Preference of the spouse
Elderly couples would often favor the other for old-age provsion. Young couples with offspring buying a house also want to benefit the other. This is possible, among other things, by means of a marriage contract surplus allocation. How is this treated under inheritance law?
Without marriage contract
For the surviving spouse, what he or she receives under matrimonial property law is often decisive. Without a prenuptial agreement, the spouses are in principle subject to the provisions on the community of accrued gains (participation in the acquired property). The law provides for one-half participation in the surplus.
Prenuptial or postnuptial agreement
A different participation in the surplus can be agreed by prenuptial or post-maritial agreement. For example, upon dissolution of the matrimonial property regime by death, the sum of both surpluses may be allocated to the surviving spouse (so-called survivorship clause, total surplus allocation or surplus allocation). Only the testator’s own personal property is included in the estate. Art. 216 of the Swiss Civil Code tolerates a special right of inheritance.
Under current law, the inheritance-law treatment of this property-law benefit under Art. 216 of the Swiss CC is disputed, as is its qualification as a legal transaction inter vivos or as a disposition upon death, the calculation of the compulsory portions, and the order of reduction.

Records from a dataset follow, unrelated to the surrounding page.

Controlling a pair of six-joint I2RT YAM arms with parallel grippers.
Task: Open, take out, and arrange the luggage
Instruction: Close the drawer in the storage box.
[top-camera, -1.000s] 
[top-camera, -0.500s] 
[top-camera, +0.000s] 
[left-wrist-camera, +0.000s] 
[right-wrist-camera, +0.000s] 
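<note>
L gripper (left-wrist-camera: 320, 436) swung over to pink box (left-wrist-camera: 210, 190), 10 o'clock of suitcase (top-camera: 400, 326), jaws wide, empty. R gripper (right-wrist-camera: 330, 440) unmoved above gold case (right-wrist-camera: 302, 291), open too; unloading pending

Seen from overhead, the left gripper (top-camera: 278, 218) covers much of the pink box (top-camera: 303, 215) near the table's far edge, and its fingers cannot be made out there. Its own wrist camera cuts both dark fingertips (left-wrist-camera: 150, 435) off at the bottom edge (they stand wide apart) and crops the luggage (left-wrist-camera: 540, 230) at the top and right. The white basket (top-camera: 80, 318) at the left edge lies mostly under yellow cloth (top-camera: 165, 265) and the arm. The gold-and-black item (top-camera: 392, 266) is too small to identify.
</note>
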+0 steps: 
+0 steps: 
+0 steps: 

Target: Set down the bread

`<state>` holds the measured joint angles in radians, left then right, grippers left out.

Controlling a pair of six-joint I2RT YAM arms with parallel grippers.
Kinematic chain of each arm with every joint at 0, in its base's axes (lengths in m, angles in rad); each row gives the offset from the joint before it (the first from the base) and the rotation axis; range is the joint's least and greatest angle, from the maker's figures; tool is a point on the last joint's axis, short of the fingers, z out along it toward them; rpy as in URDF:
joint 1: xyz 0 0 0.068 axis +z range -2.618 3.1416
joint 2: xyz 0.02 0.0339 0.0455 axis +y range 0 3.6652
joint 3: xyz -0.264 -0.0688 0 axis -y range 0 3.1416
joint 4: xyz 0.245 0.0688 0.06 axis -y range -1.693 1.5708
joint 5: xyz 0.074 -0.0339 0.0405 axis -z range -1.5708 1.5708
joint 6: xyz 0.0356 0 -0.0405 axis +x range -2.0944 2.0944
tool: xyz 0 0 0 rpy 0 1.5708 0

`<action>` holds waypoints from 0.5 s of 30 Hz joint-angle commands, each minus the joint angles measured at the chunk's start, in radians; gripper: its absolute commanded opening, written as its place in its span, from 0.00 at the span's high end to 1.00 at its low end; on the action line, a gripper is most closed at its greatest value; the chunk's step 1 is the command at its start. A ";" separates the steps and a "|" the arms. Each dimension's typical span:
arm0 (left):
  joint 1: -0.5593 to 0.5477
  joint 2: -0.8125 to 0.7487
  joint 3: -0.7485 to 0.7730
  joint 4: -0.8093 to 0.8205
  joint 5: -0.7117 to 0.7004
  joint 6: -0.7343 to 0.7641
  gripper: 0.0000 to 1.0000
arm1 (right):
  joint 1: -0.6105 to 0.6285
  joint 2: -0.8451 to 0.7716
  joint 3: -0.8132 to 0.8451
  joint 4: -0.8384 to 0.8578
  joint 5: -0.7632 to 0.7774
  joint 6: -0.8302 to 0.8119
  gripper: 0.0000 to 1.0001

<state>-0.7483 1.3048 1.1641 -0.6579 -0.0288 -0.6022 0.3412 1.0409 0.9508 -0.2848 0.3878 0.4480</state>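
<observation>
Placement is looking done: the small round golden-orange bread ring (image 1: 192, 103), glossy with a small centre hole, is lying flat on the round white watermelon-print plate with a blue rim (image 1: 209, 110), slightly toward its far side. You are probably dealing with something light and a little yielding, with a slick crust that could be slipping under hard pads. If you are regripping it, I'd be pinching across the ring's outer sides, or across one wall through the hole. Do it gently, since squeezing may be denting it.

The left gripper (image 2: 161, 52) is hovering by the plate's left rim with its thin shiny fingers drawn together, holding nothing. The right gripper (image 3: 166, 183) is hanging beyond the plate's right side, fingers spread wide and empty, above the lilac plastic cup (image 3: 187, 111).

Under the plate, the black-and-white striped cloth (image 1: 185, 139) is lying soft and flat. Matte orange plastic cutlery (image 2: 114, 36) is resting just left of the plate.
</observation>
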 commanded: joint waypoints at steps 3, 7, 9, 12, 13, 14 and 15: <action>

At present, such agreements regarding an allocation of more than half of the surplus may not prejudice the rights to the compulsory portion of the non-joint children and their descendants (Art. 216 para. 2 CC). What applies vis-à-vis the other heirs of the compulsory portion, the joint children?
In this regard, opinions differ, and there is interpretation 1 as well as interpretation 2.
According to Interpretation 1, the surplus allocation is not considered when calculating the compulsory portions of the joint descendants. The compulsory portion mass is equivalent to the the testator’s personal property. Consequently, there are different compulsory portion computations for joint and non-joint descendants.
Interpretation 2, on the other hand, assumes a uniform compulsory portion calculation mass for all compulsory portion heirs since the surplus allocation above one-half must always be taken into account under inheritance law. However, joint children cannot reduce the preferential treatment under the marriage contract. To meet your compulsory portion, you are left with the personal property contained in the estate.
In consulting practice – especially in the German-speaking part of Switzerland – interpretation 1 predominated.
The new, revised inheritance law
The revised Inheritance Law now provides (in the final version) for the surplus allocation above one-half as defined in interpretation 1.
The participation in the surplus allocated above one-half shall not be added when calculating the compulsory portions of the surviving spouse or registered partner, the joint children and their descendants (Art. 216 para. 2 revised CC).
Such an agreement must not affect the rights to a compulsory portion of the non-joint children and their descendants (Art. 216 para. 3 revised CC).
The benefits from prenuptial agreements are considered as inter vivos benefits (cf. Art. 532 para. 2 cypher 1 revised CC).
Protection of joint children
The status of the surviving spouse is strengthened in the classic family model with joint children. The (testator’s) own property is included in the estate. Its value must be determined. This simplifies and accelerates the division of the estate. However, remarriage of the surviving spouse can have a negative impact on the joint descendants. This must be countered with contractual protection clauses.